Influence of comorbidity

When adjusted for demographic factors, comorbidity, and year of diagnosis, mortality was higher in patients for whom heart failure was recorded concomitant with AMI. Once again this is in keeping with data from both large epidemiological²¹ and small cohort²⁷ studies. Patients with AMI are an easily identifiable group at high risk of heart failure and to whom appropriate investigations and treatment should be targeted. Interestingly, only a small proportion of our cohort (7%) had a hospital discharge diagnosis of AMI in the previous five years, compared with 15% of first heart failure admissions in Scotland,¹⁷ perhaps reflecting regional differences in the incidence of CHD.

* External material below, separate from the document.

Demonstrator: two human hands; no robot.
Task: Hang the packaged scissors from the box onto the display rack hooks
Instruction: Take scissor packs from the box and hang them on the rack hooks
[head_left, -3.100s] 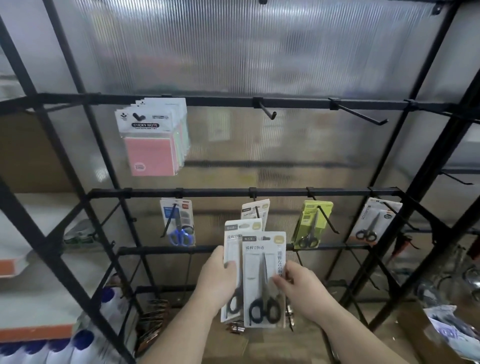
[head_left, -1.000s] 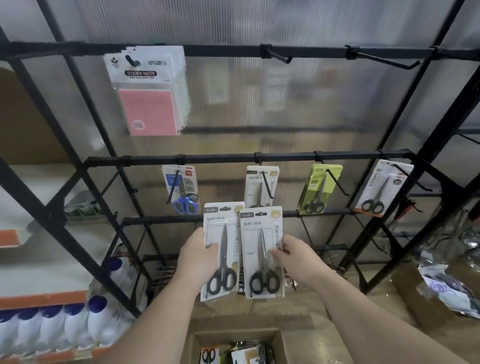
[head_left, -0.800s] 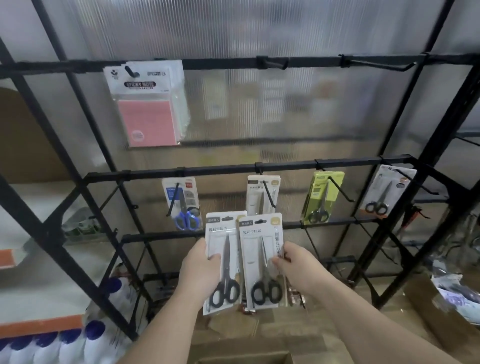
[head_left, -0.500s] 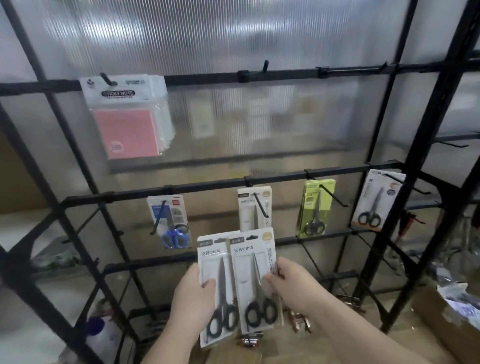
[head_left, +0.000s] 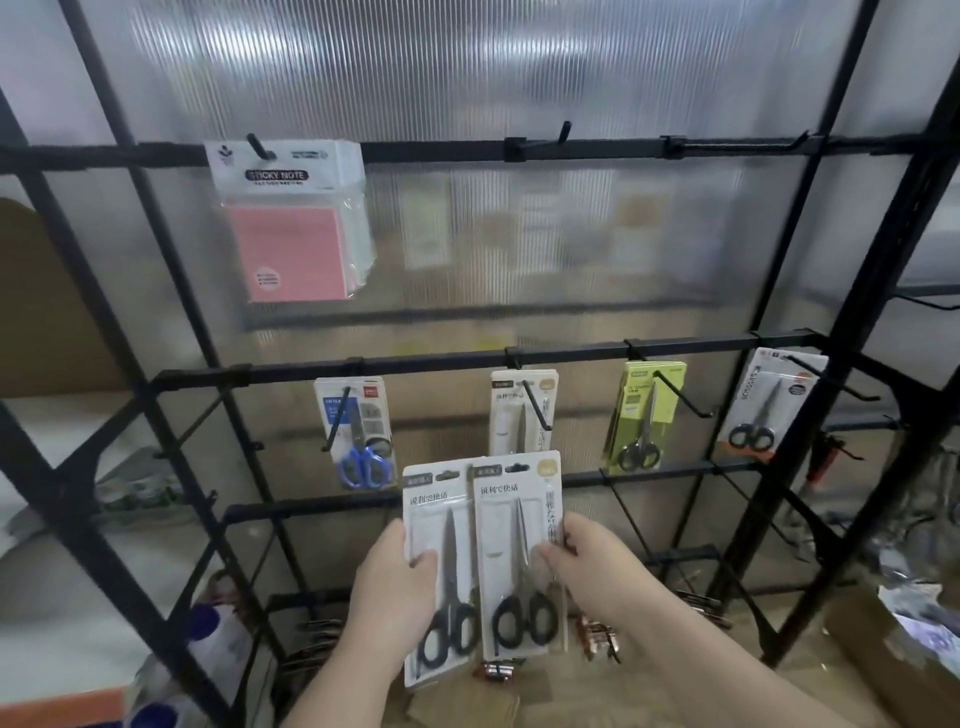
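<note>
Now both hands are raised in front of the display rack (head_left: 571, 354), one pack in each. The left hand (head_left: 395, 587) grips the left scissors pack (head_left: 436, 506) by its left edge, with the thumb on the front and the fingers curled behind. The right hand (head_left: 587, 566) pinches the right scissors pack (head_left: 511, 506) at its right edge, thumb on the front. Both packs are upright with their hang slots at the top. They overlap a little, the right one in front. Neither is on a hook yet. They sit just below the middle hook (head_left: 535, 415), which already carries a matching white pack (head_left: 506, 410). The blue-handled pack (head_left: 358, 431) and the green pack (head_left: 644, 415) hang on the hooks to either side. I can't make out the box.

The step in hand is probably threading one pack onto the middle hook, since the design matches. To do it well:
- Hang one pack at a time and pull the other aside and down so its card doesn't snag.
- Raise the pack until its slot lines up with the hook's free tip, with the card face square to the hook.
- The card looks thin and will likely flex, so a grip nearer the top gives better aim.
- Push the slot over the tip, then slide the pack back toward the rail until it sits against the hanging pack.
- Go gently, because a bump could swing or lift off the pack already there.
</note>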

Although a small percentage of our cohort spent any considerable amount of time in hospital in the previous five years, this very general measure of overall comorbidity associated strongly with outcome. This very simple observation perhaps emphasises the importance of concomitant pathology and interactions between covariables in the natural history of heart failure.²¹

Limitations of the study

Our study is constrained by the limitations inherent in all studies of historical, observational design. Inaccuracies in the diagnosis and coding of heart failure in routine data are well recognised²⁸ and we have of necessity relied on the accuracy of such data. While we identified only hospitalised patients, patients remaining in the community are likely to have a better prognosis. Temporal changes in referral and coding practices, in diagnostic accuracy, and in awareness of heart failure as a diagnostic entity may have influenced our findings. Similar comments can be applied to concomitant diagnoses potentially influencing prognosis such as AMI and diabetes. We have incomplete information on prior diagnoses, disease severity, and drug treatment at presentation. Similarly, we have not assessed the potential impact on trends in outcome of all relevant cofactors, such as renal impairment. These potential criticisms apply equally to previous studies of hospitalised patients, and the demographic features and short term and long term prognosis of our population are very much in keeping with these studies.^17,21 The duration of index admission and inpatient fatality rate did not change during our observation period and are very similar to those reported previously from Scotland for the year 1996.¹⁵ This suggests that the severity of disease was on average similar throughout the study period. We feel that our work stands reasonable comparison with previous large, epidemiological studies of trends in heart failure hospitalisation and prognosis.

Summary

Following many years of increase, numbers of patients with first hospital admission with heart failure reached a plateau after 1998. Clear improvements in survival were observed between 1993 and 2001. However, the prognosis for patients newly admitted with heart failure remains poor, in particular for those of greater age, for men, and for those with heart failure recorded during admission with myocardial infarction. These groups are cohorts in whom screening for heart failure and asymptomatic left ventricular dysfunction are likely to be relatively cost effective. While the plateau in numbers and improvements in survival are welcome, the prevalence of heart failure remains high and the prognosis poor.